WHAT YOU NEED TO DO:
Across the material below, how many lines contain the word "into"? Respond with the number only.

DATA SHOWN:
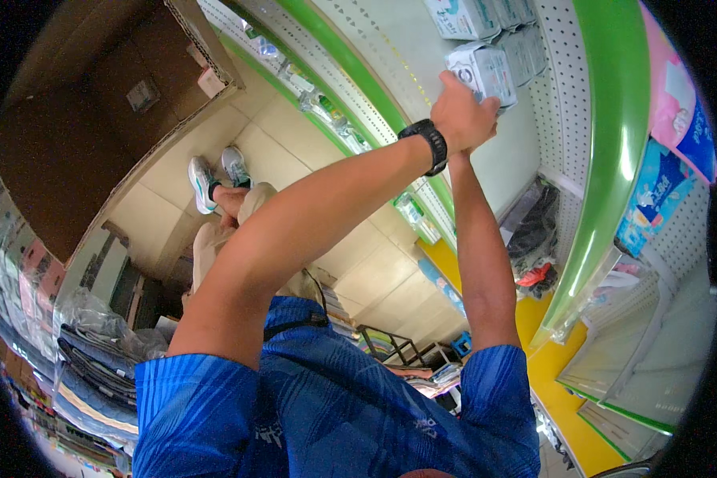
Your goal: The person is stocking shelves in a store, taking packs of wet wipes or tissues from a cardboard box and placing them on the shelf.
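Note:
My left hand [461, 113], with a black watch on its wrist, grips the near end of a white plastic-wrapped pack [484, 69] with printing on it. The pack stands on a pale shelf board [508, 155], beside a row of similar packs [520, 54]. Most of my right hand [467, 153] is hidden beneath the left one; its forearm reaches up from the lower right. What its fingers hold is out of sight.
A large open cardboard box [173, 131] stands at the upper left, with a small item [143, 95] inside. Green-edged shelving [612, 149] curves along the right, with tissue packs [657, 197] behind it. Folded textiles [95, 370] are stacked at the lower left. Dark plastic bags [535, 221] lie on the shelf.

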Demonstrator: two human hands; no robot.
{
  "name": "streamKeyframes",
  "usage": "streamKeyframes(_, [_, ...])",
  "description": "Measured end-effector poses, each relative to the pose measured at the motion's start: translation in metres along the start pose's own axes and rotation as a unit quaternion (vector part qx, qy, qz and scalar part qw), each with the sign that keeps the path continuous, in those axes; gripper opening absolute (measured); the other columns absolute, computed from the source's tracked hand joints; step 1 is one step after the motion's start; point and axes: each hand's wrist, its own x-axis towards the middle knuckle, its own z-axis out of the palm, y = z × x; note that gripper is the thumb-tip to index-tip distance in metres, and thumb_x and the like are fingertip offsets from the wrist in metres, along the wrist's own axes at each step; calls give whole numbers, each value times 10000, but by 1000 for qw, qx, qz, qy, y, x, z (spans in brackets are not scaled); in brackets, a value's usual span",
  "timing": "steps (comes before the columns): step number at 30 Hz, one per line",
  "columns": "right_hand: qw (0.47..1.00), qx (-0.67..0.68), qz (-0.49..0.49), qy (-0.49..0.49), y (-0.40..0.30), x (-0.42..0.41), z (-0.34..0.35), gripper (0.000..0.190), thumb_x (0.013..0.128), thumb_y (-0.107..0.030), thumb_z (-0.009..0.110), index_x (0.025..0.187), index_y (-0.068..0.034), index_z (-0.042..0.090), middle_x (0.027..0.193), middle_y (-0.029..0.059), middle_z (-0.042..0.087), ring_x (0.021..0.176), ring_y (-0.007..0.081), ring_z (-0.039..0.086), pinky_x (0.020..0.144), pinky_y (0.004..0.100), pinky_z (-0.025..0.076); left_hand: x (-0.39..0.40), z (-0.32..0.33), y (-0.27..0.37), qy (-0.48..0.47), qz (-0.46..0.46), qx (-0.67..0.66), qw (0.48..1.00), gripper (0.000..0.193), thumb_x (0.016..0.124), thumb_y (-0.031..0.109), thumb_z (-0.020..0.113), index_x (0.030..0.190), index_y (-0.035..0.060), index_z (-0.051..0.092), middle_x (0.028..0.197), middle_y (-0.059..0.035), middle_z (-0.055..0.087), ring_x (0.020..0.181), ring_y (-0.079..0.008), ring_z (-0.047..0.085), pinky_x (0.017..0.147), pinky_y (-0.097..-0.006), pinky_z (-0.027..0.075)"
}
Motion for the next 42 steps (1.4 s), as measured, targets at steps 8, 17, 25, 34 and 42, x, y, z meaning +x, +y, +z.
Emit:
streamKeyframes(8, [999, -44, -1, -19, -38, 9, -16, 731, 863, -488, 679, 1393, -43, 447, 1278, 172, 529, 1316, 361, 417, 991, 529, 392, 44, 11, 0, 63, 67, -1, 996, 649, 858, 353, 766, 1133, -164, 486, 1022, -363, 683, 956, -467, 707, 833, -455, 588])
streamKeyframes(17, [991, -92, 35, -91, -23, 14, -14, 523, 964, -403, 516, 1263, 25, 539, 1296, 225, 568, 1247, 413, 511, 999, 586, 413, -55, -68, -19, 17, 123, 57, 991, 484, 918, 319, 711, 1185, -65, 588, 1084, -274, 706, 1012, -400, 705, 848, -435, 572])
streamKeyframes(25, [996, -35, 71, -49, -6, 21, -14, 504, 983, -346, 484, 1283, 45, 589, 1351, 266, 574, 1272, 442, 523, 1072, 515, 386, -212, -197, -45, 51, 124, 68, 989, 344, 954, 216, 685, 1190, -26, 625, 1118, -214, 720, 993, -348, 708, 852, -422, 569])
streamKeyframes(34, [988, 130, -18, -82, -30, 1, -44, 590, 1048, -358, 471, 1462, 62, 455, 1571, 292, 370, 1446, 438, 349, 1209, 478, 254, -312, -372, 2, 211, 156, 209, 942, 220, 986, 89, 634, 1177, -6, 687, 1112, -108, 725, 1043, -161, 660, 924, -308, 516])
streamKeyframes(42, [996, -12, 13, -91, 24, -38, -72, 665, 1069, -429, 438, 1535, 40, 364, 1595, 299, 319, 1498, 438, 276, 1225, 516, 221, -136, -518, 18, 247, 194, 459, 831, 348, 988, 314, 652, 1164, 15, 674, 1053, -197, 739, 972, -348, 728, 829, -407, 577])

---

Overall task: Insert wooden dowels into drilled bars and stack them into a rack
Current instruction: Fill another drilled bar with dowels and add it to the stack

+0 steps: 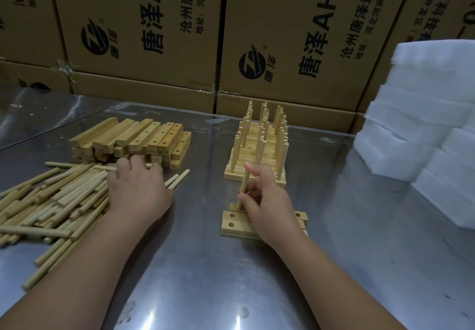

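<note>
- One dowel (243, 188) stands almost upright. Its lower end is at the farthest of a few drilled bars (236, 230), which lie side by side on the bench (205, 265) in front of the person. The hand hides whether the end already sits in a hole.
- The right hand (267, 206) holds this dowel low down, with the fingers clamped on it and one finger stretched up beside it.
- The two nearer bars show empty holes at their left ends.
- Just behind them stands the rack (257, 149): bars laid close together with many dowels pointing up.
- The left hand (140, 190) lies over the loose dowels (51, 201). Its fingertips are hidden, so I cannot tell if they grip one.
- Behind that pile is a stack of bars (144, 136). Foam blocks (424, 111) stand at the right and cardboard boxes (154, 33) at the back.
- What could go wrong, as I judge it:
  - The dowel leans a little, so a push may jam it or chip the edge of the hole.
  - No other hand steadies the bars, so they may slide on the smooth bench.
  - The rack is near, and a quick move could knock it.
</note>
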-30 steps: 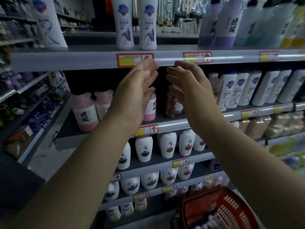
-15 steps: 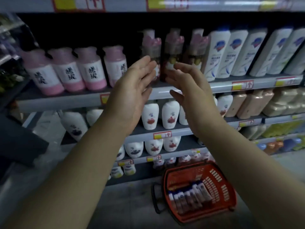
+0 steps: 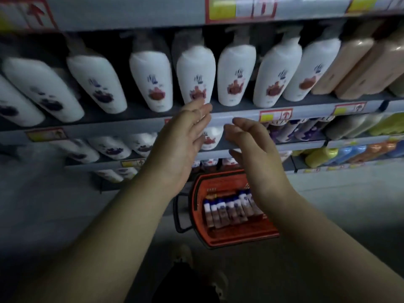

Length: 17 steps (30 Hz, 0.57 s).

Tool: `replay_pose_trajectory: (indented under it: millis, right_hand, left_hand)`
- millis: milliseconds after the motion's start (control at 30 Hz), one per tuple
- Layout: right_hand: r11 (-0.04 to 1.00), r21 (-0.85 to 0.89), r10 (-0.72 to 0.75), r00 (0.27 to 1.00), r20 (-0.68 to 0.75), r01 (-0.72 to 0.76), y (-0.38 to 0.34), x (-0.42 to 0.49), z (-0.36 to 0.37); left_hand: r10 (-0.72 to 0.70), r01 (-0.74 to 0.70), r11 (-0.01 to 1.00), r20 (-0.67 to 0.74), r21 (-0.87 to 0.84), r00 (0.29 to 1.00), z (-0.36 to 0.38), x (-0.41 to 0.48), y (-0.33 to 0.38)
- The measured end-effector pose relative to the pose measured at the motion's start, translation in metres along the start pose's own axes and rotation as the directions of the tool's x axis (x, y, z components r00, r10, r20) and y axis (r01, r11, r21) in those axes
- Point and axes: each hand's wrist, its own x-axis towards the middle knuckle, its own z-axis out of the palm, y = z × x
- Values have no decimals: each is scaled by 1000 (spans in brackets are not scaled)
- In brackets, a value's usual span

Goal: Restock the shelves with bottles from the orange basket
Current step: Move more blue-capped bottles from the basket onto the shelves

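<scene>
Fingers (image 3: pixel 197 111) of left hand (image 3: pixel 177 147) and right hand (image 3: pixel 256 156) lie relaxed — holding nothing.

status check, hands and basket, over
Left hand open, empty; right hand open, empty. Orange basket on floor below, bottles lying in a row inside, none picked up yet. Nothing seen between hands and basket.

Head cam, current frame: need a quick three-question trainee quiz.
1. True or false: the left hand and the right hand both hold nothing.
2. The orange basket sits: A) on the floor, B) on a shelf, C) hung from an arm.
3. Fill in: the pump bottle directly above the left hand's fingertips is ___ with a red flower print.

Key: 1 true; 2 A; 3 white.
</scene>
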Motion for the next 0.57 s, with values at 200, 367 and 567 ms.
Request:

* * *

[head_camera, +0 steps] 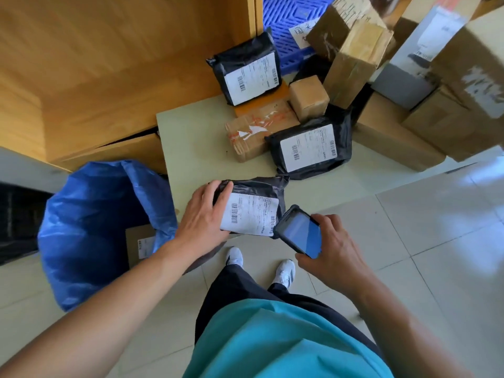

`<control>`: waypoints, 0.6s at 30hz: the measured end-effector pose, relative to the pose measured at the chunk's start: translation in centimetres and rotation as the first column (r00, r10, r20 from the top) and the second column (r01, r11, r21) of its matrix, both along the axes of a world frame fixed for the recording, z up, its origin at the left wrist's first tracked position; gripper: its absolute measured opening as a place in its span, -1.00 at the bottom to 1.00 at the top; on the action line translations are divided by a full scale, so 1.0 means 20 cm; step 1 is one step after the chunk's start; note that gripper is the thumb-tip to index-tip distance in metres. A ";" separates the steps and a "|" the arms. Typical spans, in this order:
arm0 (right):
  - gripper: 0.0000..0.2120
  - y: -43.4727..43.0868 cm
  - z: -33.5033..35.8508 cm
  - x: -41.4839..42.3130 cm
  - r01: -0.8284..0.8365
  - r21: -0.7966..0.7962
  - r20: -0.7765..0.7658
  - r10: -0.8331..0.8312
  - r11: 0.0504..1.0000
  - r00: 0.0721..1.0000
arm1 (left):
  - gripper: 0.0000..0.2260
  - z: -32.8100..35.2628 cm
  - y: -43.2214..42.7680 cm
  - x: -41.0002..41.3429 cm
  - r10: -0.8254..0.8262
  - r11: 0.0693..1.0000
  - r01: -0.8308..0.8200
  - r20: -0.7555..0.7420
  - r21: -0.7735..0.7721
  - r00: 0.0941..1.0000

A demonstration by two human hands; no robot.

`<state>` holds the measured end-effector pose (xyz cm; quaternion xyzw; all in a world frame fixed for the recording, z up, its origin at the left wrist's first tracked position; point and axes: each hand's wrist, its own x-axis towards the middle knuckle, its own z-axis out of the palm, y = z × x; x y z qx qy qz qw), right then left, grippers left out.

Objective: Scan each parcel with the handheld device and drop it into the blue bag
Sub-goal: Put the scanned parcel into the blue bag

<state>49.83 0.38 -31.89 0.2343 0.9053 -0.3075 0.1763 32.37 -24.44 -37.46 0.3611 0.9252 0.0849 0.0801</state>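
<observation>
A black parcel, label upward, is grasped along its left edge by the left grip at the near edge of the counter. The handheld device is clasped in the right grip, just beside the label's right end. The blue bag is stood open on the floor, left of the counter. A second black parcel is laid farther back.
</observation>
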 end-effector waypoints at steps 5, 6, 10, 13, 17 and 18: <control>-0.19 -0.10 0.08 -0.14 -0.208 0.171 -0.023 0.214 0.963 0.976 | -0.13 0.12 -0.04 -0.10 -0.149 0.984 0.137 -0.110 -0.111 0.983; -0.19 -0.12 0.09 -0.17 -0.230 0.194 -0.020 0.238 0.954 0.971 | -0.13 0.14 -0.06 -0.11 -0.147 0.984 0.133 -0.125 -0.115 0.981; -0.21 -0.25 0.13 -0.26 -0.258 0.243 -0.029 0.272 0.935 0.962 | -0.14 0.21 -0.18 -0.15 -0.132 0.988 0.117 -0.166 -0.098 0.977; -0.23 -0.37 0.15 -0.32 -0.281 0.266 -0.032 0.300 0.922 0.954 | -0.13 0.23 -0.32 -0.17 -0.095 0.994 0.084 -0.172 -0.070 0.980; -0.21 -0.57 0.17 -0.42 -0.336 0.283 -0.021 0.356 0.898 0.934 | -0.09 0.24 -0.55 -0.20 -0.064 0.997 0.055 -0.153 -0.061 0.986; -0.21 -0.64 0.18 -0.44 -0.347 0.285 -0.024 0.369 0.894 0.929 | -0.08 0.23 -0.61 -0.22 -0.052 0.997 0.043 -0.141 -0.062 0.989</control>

EXERCISE OUTPUT:
3